Alternative for toChar in CIQ 1.2.0?

I have a Fenix 3 app that uses toChar to print ASCII characters that are assembled from 6-bit sequences. While building the app for the Epix I realized CIQ 1.2.0 has no toChar.
If anyone could share a way to print for example an 'A' from a byte that contains the decimal value 65, I'd greatly appreciate it!
  • This isn't pretty, but it works.

    var charNul = -65 + 'A';
    var x = 66 + charNul;
    System.println("66 to char: " + x); // "B"
    var y = 55 + charNul;
    System.println("55 to char: " + y); // "7"

    EDIT: as noted below, this doesn't work on a real Epix.

  • If anyone could share a way to print for example an 'A' from a byte that contains the decimal value 65, I'd greatly appreciate it!

    If you're just dealing with ASCII characters, you should be able to do a lookup table. You will get a Lang.String instead of a Lang.Char (because Lang.Char didn't exist in ConnectIQ 1.2.x).

    const ascii = " !\"#$%&'()*+,-./0123456789:;<=>?@ABCDEFGHIJKLMNOPQRSTUVWXYZ[\\]^_`abcdefghijklmnopqrstuvwxyz{|}~";

    function toChar(n) {
    if (n < 32 || 126 < n) {
    return null;
    }

    /* the function call below */
    return ascii.x(n-32,n-31);
    }


    This isn't pretty, but it works. Unforunately the forum hates parentheses, so just substitute round brackets where you see square brackets.

    That code may compile with recent compilers, but I have doubts it will work on devices with old firmware... the Lang.Char type didn't exist.
  • Note that there is no ascii.x function. You need to call ascii.substring, the forums seem to reject code blocks that include substring in them anywhere.
  • That code may compile with recent compilers, but I have doubts it will work on devices with old firmware... the Lang.Char type didn't exist.


    Sorry my mistake. I tried it in the simulator with the Epix, but I should know better than to trust the simulator. Would be nice if there was a less memory-intensive solution besides a lookup table.
  • Actually, the only device I'd worry about in the sim is the Epix. It's kind of an albatross these days (the only device still on CIQ 1.2.x), and I'm not sure the sim has been updated to check for what's supported in that version of CIQ, vs 1.4 or 2.x. Travis is correct - it slipped by in the compiler/sim, but I doubt you'd see that with other devices in the sim.

    They ONLY way I'd support anything on the Epix right now is if had one available to test on to see what else might be a bit "off".
  • Thanks for the ideas guys! The lookup table-approach is working on the actual Epix. I put single-character strings in the array. const ascii = [ "A", "B", "C", ... etc. The input "chars" are 6-bit codes anyway, so I can now skip adding decimal value 32 to them to make them ASCII values. :D
  • One thing to note about you're implementation...

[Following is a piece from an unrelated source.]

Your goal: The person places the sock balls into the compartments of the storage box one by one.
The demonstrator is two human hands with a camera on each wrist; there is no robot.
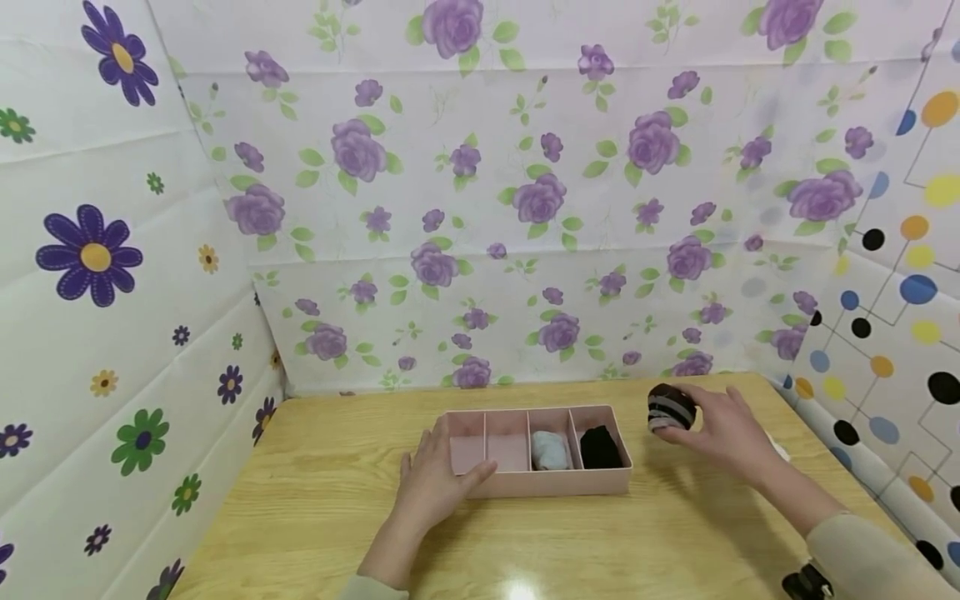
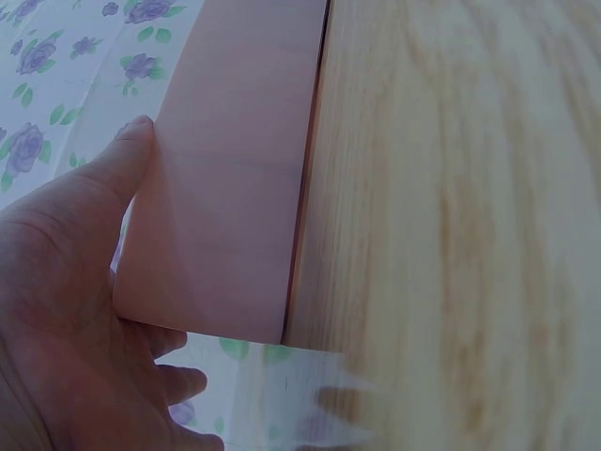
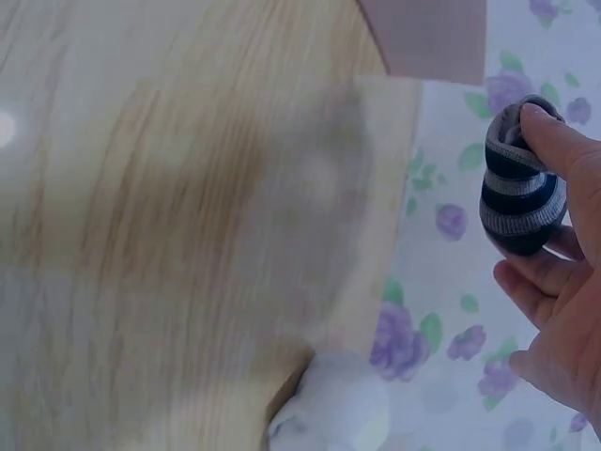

    const ascii = [ "A", "B", ... ];


    There is a limit to the number of 'objects' that can be in use by your program at any time. Your implementation uses one object for every entry in the array; if it is a full ascii table with 256 elements, you will have used up 257 objects out of the total available (512?), effectively wasting half of your applications object limit on an ascii lookup table.

    Contrast that with the implementation that I provided which uses 2 objects.

    Travis
  • Agree your solution is way more efficient, but I could not get it to work on the Epix (that may well be error on my part, I'll have another look at it).
  • I could have an error in my code as well. I don't have an epix to test with.